As to creating a second level of scrutiny, Reddy says there was no way of keeping the states out after chief ministers of several states wrote to Ramesh that they did not want GM technology in their states. "Agriculture is a state subject so the provision for NOCs came about so that the states can also have a say," Reddy says. In any case, he points out that the law requires "states to have district and state-level biotechnology committees, comprising scientists and officials, whose mandate is to monitor trials. So I think NOCs should not be a big problem."
The second development is that GEAC itself has been preoccupied by policy issues raised earlier by ABLE-AG and the National Seeds Association of India, forcing it to shelve the approval process at its monthly meetings in Delhi. Besides, violation of rules by Mahyco also took up some of its time. Since January few approvals have been given to biotech companies barring in July when 23 of the 25 applications for event selection and field trials that came before the regulator were approved; the rest two were shelved.

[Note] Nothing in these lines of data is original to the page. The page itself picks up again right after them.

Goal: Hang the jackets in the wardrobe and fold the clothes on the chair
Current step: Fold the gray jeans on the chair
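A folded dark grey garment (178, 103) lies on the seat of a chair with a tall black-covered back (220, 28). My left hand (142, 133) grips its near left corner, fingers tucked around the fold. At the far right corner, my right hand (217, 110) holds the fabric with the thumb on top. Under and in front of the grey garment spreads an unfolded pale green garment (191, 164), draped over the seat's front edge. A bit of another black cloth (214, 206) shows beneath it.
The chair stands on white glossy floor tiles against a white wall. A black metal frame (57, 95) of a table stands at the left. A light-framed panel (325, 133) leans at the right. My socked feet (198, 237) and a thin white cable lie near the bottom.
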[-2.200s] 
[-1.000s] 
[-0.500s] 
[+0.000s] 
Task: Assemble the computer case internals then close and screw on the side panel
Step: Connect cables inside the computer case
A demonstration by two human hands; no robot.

August, too, would have seen considerable activity since 16 applications for approval were listed in the agenda of the meeting held on the 10th. The decisions are yet to be approved by new Minister for Environment and Forests Jayanthi Natarajan. However, it is the third factor, the incipient introduction of the Biotech Regulatory Authority of India (BRAI) Bill in the Lok Sabha that has charged up the campaign by Rao and FBAE. Rao's crusade to clear the "misconceptions” about the safety of biotech crops has picked up in recent weeks. He has roped in selected farmers to call for the expeditious clearance of the Bill and the setting up of BRAI, which will replace GEAC (see 'In the wrong ministry?' [item 1 above]). According to a press note issued after the mid-August meeting in Mumbai, Rao alleged that vested interests are misleading the public, media and policy makers, and that this is dangerous. "Biotech crops undergo rigorous safety assessments following international and national guidelines and no verifiable cases of harm have occurred." All of which will not take away from the fact that state NOCs will remain part of the process.